Susan Galbraith, Executive Vice President, Oncology R&D at AstraZeneca, reflected: “Patients with resectable non-small cell lung cancer face unacceptably high rates of recurrence, despite treatment with chemotherapy and surgery. We have shown that adding IMFINZI both before and after surgery significantly increased the time patients live without recurrence or progression events.”

John V. Heymach, Professor and Chair Thoracic/Head and Neck Medical Oncology, added: “Treating patients early with durvalumab both before and after surgery delivers a significant and clinically meaningful benefit in resectable non-small cell lung cancer.”


HOT & NOT

NICE has published final draft guidance regarding the recommendation of routine NHS funding for onasemnogene abeparvovec.

The treatment is a potentially curative one-off gene therapy for treating a rare genetic condition, spinal muscular atrophy (SMA). It will be used specifically among babies aged up to 12 months, before they develop symptoms. The drug – also known as Zolgensma – is produced by Novartis Gene Therapies.


Valneva has announced further data emerging from a study of its inactivated COVID-19 vaccine, VLA2001.

Meanwhile, the Committee for Medicinal Products for Human Use of the European Medicines Agency issued a positive opinion for the use of VLA2001 in adults of 18 to 50 years of age. This opinion is based on the vaccine being given as a booster dose, when provided at least seven months after the primary vaccination.


A clinical trial led by the University of Birmingham has discovered that patients with relentlessly painful headaches – often known as idiopathic intercranial hypertension (IIH) – could potentially be treated with an injectable peptide. The therapy is typically used for individuals with type 2 diabetes.

The research revealed the findings from a phase 2 trial of the drug exenatide – a GLP-1 receptor agonist – as a candidate treatment for IIH.


Toxic proteins within the brain that cause Parkinson’s disease and Lewy body dementia have the potential to help develop new targeted therapies.

University of Nottingham experts – led by Dr Helen Miranda Knight – have discovered that the modification of ribonucleic acid (RNA) in human brain tissue is disrupted among neurodegenerative diseases. These conditions include Lewy bodies dementia and Parkinson’s disease.


Pfizer’s rimegepant has been rejected by NICE for treating migraine headaches. It had been proposed that the drug is used for acute migraine treatment among patients who have failed to respond to two or more triptans.
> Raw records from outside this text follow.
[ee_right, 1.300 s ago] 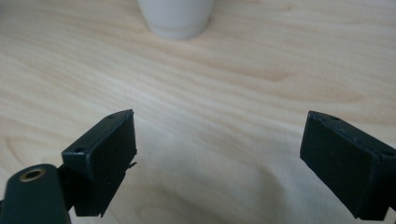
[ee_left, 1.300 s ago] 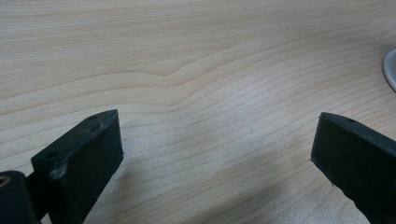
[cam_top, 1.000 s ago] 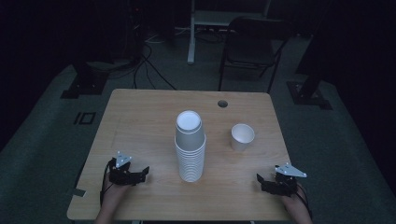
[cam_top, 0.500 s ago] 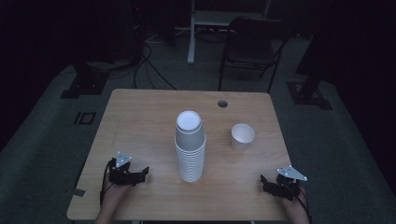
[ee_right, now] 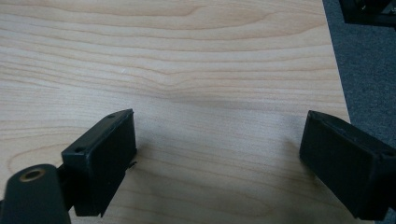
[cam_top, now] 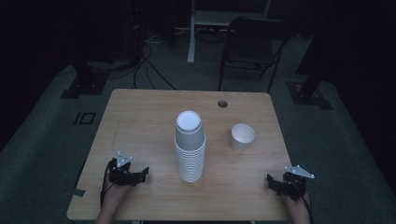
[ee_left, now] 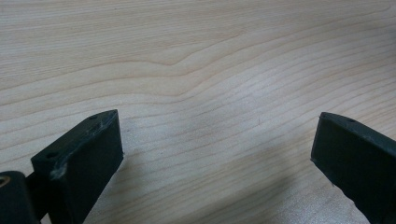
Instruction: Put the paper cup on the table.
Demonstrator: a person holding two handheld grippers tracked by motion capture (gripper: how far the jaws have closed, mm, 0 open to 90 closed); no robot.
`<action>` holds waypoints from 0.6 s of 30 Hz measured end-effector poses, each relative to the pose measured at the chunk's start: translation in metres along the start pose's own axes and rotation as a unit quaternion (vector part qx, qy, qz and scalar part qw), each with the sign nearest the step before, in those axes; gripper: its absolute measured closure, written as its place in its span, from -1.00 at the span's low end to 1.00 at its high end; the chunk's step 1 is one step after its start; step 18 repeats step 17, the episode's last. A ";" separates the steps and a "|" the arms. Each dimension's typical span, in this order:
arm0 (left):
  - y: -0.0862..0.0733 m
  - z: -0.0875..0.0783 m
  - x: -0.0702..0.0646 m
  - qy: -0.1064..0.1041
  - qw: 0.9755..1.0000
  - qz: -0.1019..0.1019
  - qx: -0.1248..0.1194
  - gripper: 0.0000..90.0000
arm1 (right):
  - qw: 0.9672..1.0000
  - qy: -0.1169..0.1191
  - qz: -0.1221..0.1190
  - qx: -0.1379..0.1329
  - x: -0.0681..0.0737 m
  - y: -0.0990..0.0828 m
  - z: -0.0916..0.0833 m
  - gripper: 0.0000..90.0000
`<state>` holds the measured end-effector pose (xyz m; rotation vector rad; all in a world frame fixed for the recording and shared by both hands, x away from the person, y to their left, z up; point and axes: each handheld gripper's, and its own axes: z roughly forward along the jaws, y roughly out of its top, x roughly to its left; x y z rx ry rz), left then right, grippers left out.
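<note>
I'm scanning for anything to read and I find no lettering anywhere. The stack of paper cups (cam_top: 190, 147) in the middle of the table (cam_top: 140, 121) is plain white, no print, no logo on its side. The single cup (cam_top: 242, 136) to its right is just as blank. The wood of the table carries only grain, close up in both gripper views too. The black jaws in those views bear no marks or numbers that I can make out. On the floor to the left of the table I see a small square outline (cam_top: 84, 118), but it holds no letters I can read.
</note>
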<state>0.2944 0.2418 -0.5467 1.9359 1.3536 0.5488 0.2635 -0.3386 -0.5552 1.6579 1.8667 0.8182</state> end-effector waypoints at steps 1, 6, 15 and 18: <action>0.000 0.000 0.000 0.001 1.000 0.000 0.000 -0.94 | 1.000 0.000 0.000 0.000 0.000 0.000 0.000 -0.77; 0.000 0.001 -0.001 0.005 1.000 0.004 0.006 -0.94 | 1.000 0.000 0.001 0.000 0.000 0.000 0.000 -0.77; 0.001 0.002 -0.002 0.009 1.000 0.006 0.011 -0.94 | 1.000 0.000 0.000 0.000 0.000 0.000 0.000 -0.77; 0.001 0.002 -0.002 0.010 1.000 0.005 0.014 -0.94 | 1.000 0.001 -0.001 0.000 0.000 0.000 0.000 -0.77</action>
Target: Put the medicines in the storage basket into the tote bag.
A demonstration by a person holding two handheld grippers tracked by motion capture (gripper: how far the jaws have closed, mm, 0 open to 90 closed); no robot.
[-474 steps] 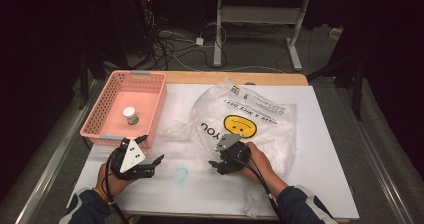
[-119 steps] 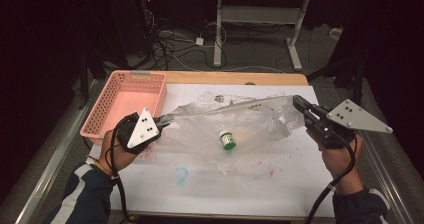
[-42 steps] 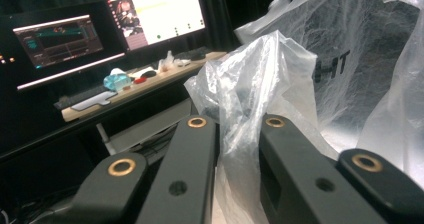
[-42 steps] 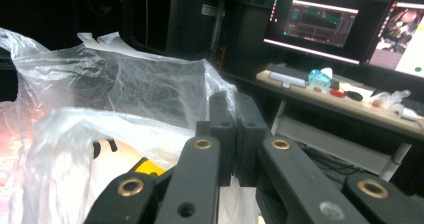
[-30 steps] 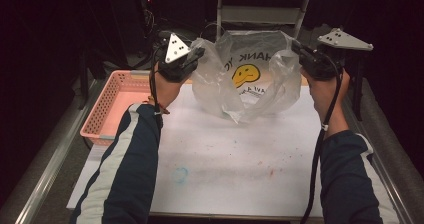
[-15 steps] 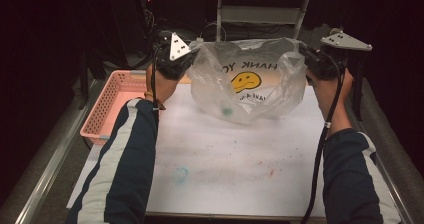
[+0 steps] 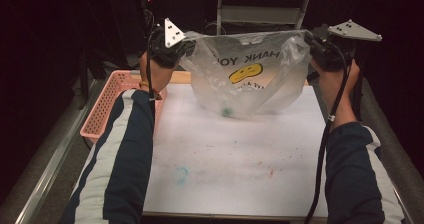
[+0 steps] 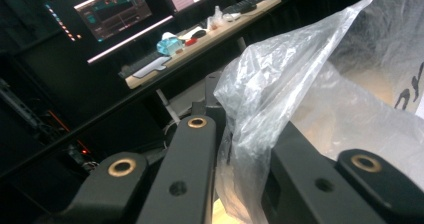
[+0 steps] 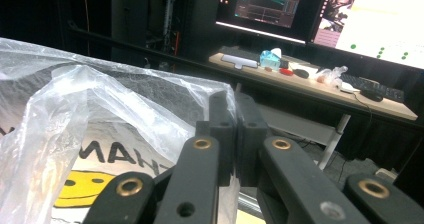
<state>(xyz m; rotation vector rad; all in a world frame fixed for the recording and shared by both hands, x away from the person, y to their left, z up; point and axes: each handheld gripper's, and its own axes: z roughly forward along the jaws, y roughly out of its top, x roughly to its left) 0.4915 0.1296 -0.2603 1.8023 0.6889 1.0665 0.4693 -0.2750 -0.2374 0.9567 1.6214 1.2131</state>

In appraisal documentation from NICE, rimegepant is not being recommended within its marketing authorisation for the prevention of episodic migraine in adults, who experience at least four attacks per month.


Researchers at the Cambridge Institute of Therapeutic Immunology and Infectious Disease and Wellcome Sanger Institute showed that following SARS-CoV-2 infection, cells in the lining of the lungs, nasal cells and immune cells in the blood show a blunted inflammatory response in obese patients. This produced suboptimal levels of molecules needed to fight the infection.

Since the start of the pandemic, there have been almost 760 million confirmed cases of SARS-CoV-2 infection. There were also 6.9 million deaths.